By the middle of Day 2, the team had taken some hits, but we were in first place. Alex still reigned as king of the B team, with two victories and two draws. ("I'm still undefeated!" he shouted after Game 4.) The coaches were working furiously at their respective stations. Joel was the very picture of chess professionalism—balding, bespectacled, gentle. John was our very own Ralph Kramden—a born wisenheimer who sometimes affected a Sheik of Araby look by sticking a towel under his cap so that it draped over his head on either side. David, who inevitably saw their wins and losses as the fruit of his own prodigious effort, was generally a nervous wreck. Chess players notate their games, and the kids were expected to go over their performance with a coach as soon as they returned from the field of battle. The coaches would call to one another across the room with great, incomprehensible (to me) streams of chess positions, like brokers on the trading floor. "This position is a complete mess," John would cry. "David, I don't know what the hell is going on."

Day 3 began inauspiciously. Gerardo, one of our stars, got lost on the way back from breakfast and arrived late, panting and panicked; the coaches fanned him like a prizefighter.
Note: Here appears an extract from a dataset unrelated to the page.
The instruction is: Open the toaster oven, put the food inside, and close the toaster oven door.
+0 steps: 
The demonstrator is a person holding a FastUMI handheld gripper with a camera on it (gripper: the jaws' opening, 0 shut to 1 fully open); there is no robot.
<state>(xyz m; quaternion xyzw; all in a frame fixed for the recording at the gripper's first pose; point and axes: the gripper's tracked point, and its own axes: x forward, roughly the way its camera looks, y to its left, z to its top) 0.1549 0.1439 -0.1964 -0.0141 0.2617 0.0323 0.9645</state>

We were still clinging to first place, but about to embark on a death march. First Kyle came back—"I lost on time." Then Alex—a different Alex—flung his notepad on the ground. James lost, Michael lost, Gerardo lost. Catastrophe! Gerardo gazed poker-faced at John, apparently numb, while they went over his game; his mother, Giovanna, sat at his side looking stricken, inconsolable. "Isn't it awful?" she asked a fellow sufferer. "You can't explain." My Alex, who had lost his first game the night before, had yet another draw.

As the final match approached, we were in third place, two full points out of first—an almost impossible margin. (A win is worth a point and a draw half a point; only the team's top four scorers count.) There were some bruised feelings around the room. Then an enterprising mom dragged in four chess-playing cheerleaders from another school, who obliged us with a cheer that ended, "Go kick some butt!" Even the most blasé boys applauded. David then delivered a Churchillian oration whose gist was: Don't come back with a draw. Then the boys filed out; the wait began. After an hour, Kyle came back; he had pulverized his opponent. Harry won, too. More time passed. Then Gerardo came back—to a standing ovation. Giovanna sighed, profoundly. The other Alex won, and James, too. They had all come through in the clutch; nobody could blame anybody, or themselves. Now we had to wait again to see how our opponents had fared.

I was already on the plane, waiting to take off, when I got the news: We had fallen a point short of a school from Memphis. (What did they have—four grandmasters?) I felt a pang for David. But mostly I felt bad for Alex—my Alex—who had lost his final game, and had contemptuously flung away the little medal everybody got for participating. Like almost all these kids, Alex loved winning and hated losing. Still, he was 12. After the tournament, he picked up the latest Artemis Fowle book, and pretty soon he was lost to everything but the page.